I would note that this is not a hypothetical situation. The current president, and almost certain Democratic nominee in 2024, is 80. His likely Republican opponent is 76.

Here is the age breakdown of the 118th Congress via Pew Research:

But here’s the fundamental question: are the over 39 million residents of the state of California getting appropriate representation from Senator Feinstein?

The answer is manifestly no.

And I am not talking here about whether the Democrats are getting their judges confirmed because of partisan considerations (although judicial confirmations being held up by a single person should be understood to be highly problematic). Rather, I am directly asking whether or not Senator Feinstein can perform a deeply important function within our government. To pick a not inconsequential issue: is she competent to deal with the looming debt crisis issue? Will her health allow her to vote? And if it does, will she be making the decisions, or will her unelected, largely anonymous (for all practical purposes) staff be pulling the strings?

These are consequential questions.

And yes, I think that elections are the best remedy for all these problems, but the reality remains, as I frequently note in various ways, that a combination of weak parties, not especially democratic election processes, and mass behaviors that tend to heavily favor incumbents all combine to make the electoral process less efficacious in this arena than one might like it to be.

Some will, no doubt, suggest that term limits are the answer.

First, this does not address the age issue, as term limits would not restrict or control, in any way, the age of entry into the process. This means that even with term limits, we could end up with someone in the range wherein problems are more likely depending on how old they were when they entered a given office and how many terms they were allowed.

Second, and more importantly, the political science literature is quite clear that term limits do not achieve any of the desired goals that advocates frequently tout, and indeed often create new problems. If one wants a fairly comprehensive rundown of this matter, I recommend political scientist Seth Masket’s post from a couple of years ago, Why Political Science Doesn’t Like Term Limits.

Side note: I know that it keeps being raised as to whether it is sexist to raise this topic about Feinstein when plenty of men have stayed in the Senate well into their 90s. For the record, it was ridiculous for Strom Thurmond to have been in the Senate at age 100. And yes, I think that Chuck Grassley should retire as well.

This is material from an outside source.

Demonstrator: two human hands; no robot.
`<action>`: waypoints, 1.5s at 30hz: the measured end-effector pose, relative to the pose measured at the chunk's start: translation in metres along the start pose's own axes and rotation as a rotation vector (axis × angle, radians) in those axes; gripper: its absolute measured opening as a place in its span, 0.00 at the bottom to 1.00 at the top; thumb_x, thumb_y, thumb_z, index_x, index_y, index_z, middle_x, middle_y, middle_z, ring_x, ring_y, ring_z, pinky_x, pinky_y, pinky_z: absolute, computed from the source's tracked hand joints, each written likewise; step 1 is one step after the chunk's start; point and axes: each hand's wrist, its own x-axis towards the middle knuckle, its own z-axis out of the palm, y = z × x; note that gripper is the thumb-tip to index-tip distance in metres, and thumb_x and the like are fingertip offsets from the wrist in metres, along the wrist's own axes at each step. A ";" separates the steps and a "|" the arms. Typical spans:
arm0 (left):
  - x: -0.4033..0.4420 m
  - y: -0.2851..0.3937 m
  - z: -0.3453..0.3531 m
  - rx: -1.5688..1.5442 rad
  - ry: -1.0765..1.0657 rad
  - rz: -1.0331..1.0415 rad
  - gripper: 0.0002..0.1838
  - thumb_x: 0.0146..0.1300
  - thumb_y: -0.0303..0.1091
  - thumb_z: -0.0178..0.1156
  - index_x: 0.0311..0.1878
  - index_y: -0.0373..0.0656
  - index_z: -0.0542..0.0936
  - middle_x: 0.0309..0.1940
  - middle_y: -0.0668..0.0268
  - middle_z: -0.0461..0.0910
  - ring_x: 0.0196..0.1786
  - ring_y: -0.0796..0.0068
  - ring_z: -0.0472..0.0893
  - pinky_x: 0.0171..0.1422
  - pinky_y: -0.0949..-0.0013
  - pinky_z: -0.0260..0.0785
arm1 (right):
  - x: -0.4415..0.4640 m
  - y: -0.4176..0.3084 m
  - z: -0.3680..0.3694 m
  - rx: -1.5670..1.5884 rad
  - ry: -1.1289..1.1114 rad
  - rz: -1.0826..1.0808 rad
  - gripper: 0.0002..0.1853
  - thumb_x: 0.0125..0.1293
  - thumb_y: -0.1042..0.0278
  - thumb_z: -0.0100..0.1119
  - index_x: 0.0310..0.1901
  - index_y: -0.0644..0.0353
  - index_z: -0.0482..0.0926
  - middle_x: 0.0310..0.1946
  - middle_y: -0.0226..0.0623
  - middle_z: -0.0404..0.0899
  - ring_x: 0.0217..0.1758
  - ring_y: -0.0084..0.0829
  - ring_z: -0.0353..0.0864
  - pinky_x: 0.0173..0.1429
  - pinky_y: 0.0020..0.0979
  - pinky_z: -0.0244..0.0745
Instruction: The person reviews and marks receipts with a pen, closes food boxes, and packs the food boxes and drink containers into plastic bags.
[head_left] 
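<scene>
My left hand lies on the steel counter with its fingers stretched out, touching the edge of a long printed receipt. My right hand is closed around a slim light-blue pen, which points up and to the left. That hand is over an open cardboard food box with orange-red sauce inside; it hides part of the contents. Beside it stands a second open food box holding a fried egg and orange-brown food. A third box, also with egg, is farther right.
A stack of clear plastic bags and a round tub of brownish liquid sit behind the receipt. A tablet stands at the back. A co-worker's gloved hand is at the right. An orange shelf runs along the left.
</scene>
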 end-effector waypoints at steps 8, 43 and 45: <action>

To be honest, while I understand the appeal of power and relevance, I simply don’t understand why people want to be working in their 80s, but I suppose that is its own topic. I will say this: work in your 80s if you like, but you are not entitled to a government office and the commensurate risk to the precious representational role being played for a vast number of citizens. From a purely utilitarian calculation, the pride and self-satisfaction of a single member of Congress should not trump the collective democratic needs of hundreds of thousands (if not, in the case of many Senators, millions) of citizens who have the right to be adequately represented in the legislature.

Let me conclude with the following. The reason I think an age limit rule is worth consideration is that the only way to truly be able to deal with a situation like Senator Feinstein’s is to have a pre-existing, dispassionate mechanism in place (which is, in general, why we have rules of all kinds in the first place). Else, these all become ad hoc and personal, not to mention that the politics of the moment amplify and distort rational choices. If it is known that a given system will, from time to time, have to address difficult circumstances it is better to work out the process in the absence of personal feelings or the emotions of the moment. It is the same basic reason why one should make plans for one’s own old age and potential infirmities, rather than either a) hoping you will be the one who doesn’t have such problems or b) assuming that it will work out at the moment (which is rarely done without some planning).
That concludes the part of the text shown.